Examine the records and identify each line that includes the string "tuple". Copy those lines.

[[ Material for the task, beginning ]]

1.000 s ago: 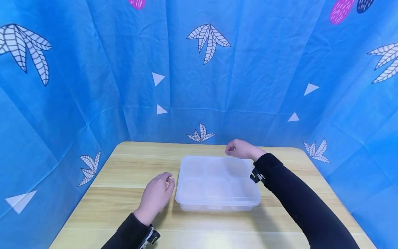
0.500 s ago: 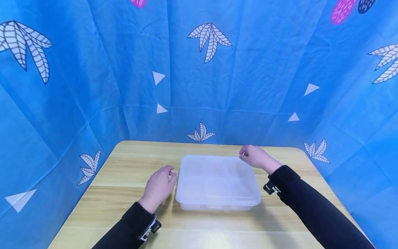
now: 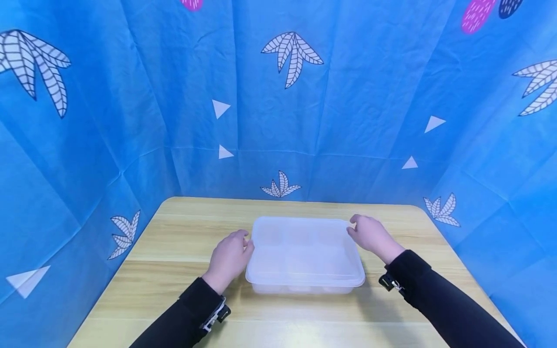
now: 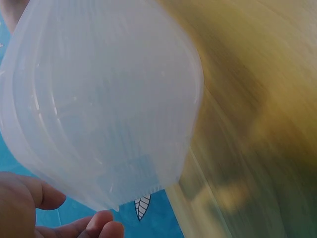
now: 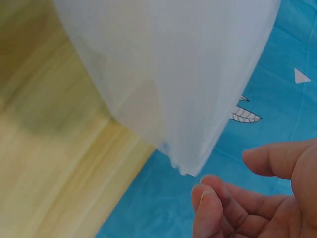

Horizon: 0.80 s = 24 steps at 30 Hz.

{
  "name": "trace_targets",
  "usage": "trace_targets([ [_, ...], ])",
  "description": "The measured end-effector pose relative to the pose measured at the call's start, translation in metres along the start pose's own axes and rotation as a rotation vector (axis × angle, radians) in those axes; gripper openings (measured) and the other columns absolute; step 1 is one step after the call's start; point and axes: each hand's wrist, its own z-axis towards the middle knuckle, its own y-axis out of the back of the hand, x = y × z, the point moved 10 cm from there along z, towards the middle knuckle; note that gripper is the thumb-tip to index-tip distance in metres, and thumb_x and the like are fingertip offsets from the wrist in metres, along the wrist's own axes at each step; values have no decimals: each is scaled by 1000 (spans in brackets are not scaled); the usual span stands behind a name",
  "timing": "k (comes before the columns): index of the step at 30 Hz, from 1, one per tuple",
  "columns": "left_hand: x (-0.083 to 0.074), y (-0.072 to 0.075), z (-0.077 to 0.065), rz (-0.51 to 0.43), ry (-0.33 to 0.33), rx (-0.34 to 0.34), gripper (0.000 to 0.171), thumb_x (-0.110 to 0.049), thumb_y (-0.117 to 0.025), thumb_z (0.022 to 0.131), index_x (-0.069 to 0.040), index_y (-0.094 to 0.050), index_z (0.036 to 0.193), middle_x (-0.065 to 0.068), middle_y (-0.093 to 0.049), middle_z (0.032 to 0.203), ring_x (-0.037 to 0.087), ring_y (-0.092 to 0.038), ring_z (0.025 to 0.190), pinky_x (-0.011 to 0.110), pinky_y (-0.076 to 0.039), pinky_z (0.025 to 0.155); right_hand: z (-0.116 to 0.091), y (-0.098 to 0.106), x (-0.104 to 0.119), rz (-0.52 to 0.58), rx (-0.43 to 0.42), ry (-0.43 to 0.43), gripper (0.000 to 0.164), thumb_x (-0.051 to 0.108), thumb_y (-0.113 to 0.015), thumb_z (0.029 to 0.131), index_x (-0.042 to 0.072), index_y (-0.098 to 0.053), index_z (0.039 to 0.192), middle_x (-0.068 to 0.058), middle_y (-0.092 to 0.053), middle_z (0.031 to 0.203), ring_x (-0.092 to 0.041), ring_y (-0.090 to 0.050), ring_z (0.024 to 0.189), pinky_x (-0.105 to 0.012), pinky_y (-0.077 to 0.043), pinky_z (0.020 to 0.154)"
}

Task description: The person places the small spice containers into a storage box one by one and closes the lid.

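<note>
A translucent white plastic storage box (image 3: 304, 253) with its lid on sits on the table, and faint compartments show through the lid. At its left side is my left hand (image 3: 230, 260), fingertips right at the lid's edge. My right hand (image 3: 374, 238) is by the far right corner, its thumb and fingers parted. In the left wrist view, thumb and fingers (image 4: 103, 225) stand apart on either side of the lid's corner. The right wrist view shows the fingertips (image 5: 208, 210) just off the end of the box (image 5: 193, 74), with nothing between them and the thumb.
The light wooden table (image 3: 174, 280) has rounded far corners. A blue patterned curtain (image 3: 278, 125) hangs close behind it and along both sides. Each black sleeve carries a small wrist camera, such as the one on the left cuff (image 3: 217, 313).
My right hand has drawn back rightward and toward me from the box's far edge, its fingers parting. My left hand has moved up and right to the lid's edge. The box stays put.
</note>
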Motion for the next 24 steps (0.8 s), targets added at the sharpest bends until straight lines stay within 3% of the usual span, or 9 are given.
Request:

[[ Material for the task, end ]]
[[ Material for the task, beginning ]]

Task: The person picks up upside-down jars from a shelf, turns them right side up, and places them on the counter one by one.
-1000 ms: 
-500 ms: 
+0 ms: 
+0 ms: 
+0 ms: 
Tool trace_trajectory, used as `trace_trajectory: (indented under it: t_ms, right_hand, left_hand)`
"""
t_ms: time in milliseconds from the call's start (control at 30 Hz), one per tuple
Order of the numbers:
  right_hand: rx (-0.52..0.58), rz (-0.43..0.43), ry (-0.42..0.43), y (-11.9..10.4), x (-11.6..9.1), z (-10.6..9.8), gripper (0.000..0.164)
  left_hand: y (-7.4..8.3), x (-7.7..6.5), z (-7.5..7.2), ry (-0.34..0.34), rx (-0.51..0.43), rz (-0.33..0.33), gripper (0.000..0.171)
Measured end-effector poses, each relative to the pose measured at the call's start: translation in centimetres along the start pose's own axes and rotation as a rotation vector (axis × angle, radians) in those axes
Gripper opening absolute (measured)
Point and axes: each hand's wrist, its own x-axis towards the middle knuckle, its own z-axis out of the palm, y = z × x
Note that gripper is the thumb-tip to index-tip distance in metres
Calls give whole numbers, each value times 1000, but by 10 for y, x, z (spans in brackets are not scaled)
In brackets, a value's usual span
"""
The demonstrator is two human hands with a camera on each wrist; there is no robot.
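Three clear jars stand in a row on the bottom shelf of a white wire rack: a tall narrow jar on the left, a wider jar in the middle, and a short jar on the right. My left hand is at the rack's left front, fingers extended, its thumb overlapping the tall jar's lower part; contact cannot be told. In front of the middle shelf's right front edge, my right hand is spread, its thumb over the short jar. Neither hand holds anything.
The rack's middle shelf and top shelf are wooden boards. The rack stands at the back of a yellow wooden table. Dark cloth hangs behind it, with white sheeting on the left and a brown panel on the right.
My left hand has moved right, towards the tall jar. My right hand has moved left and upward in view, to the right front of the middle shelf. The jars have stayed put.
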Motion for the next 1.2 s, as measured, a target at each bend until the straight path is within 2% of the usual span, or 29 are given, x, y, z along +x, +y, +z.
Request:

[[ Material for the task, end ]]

**Answer**
  "timing": "k (comes before the columns): index of the step at 30 Hz, from 1, one per tuple",
t_ms: time in milliseconds from the call's start (control at 30 Hz), one per tuple

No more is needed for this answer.